Assignment: After finding the line with "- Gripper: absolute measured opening" in the entries below, retype exactly each line from there through the line with "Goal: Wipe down", including that final line.

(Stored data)
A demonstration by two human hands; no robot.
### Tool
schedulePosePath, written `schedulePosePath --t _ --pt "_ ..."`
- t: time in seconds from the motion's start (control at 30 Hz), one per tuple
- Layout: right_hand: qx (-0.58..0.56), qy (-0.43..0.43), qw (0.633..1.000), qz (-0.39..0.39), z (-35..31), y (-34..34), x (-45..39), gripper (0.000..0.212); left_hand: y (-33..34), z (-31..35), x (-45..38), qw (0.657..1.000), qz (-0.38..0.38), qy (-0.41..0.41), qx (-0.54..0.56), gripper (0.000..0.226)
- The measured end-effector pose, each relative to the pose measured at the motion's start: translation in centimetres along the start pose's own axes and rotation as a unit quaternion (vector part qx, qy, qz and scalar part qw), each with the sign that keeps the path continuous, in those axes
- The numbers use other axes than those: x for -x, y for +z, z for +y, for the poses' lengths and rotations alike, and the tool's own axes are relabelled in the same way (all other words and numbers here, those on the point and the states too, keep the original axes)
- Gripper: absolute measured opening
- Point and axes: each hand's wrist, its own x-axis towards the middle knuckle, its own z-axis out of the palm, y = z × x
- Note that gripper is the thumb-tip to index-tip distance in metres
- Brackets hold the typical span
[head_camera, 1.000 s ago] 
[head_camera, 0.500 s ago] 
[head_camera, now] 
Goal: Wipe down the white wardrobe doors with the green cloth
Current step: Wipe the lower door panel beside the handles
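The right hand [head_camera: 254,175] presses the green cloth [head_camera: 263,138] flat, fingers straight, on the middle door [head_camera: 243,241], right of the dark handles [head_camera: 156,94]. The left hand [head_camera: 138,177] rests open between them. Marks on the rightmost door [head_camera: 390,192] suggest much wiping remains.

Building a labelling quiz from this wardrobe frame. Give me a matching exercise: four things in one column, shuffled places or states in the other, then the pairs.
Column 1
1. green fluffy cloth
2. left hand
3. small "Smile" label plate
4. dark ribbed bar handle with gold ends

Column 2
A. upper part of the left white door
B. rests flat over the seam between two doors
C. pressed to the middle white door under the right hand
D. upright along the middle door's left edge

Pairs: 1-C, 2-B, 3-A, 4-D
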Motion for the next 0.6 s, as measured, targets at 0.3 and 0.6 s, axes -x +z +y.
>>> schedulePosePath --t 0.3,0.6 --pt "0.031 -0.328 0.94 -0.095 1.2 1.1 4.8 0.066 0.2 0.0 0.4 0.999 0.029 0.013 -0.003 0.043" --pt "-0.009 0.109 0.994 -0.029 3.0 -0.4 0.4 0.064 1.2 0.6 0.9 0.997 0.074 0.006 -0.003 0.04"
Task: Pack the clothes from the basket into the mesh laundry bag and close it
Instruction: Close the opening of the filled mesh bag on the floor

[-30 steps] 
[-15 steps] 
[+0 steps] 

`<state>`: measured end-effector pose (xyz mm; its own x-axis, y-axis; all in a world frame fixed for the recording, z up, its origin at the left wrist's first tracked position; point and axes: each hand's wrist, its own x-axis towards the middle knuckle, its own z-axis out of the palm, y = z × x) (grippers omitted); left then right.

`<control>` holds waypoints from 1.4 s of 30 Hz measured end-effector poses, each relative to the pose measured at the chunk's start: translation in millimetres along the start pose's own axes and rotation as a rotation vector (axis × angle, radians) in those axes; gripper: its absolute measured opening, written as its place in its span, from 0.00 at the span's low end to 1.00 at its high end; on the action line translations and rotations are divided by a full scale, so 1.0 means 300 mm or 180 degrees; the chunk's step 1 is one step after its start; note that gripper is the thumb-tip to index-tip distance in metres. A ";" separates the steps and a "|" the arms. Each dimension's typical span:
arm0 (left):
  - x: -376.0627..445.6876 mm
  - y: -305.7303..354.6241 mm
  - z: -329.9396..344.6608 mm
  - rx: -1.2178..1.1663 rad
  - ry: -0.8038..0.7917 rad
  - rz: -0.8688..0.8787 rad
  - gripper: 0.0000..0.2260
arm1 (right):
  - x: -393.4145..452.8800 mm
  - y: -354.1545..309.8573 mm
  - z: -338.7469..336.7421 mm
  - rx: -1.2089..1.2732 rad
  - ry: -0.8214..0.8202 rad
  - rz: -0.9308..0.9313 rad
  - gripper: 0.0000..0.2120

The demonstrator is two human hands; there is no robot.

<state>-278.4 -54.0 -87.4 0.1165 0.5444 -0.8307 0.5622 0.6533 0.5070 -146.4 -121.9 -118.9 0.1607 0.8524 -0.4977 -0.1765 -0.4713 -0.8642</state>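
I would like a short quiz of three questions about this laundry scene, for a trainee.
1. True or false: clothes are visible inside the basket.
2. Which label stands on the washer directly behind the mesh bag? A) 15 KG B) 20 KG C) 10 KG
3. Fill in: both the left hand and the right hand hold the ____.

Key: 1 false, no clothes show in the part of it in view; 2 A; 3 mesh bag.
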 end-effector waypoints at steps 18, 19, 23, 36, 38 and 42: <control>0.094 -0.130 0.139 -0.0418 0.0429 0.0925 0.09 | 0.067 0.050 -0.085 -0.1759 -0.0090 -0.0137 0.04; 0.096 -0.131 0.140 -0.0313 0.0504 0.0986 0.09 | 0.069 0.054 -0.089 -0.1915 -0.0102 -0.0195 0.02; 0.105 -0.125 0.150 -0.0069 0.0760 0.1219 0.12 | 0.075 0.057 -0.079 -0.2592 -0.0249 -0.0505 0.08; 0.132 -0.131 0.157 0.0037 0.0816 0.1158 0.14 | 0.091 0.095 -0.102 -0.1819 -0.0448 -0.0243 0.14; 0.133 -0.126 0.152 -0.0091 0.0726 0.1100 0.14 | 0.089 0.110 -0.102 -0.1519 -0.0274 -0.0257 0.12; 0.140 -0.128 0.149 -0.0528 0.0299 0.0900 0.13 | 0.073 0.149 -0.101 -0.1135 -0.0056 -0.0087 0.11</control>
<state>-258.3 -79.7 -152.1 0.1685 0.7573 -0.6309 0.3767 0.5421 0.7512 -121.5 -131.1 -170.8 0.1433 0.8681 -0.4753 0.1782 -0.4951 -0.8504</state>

Solution for this task:
- Gripper: absolute measured opening
- Point and axes: each hand's wrist, its own x-axis towards the middle knuckle, its own z-axis out of the palm, y = z × x
- Note that gripper is the thumb-tip to index-tip distance in metres
- Brackets hold the typical span
[head_camera, 1.000 s ago] 
[head_camera, 0.500 s ago] 
[head_camera, now] 
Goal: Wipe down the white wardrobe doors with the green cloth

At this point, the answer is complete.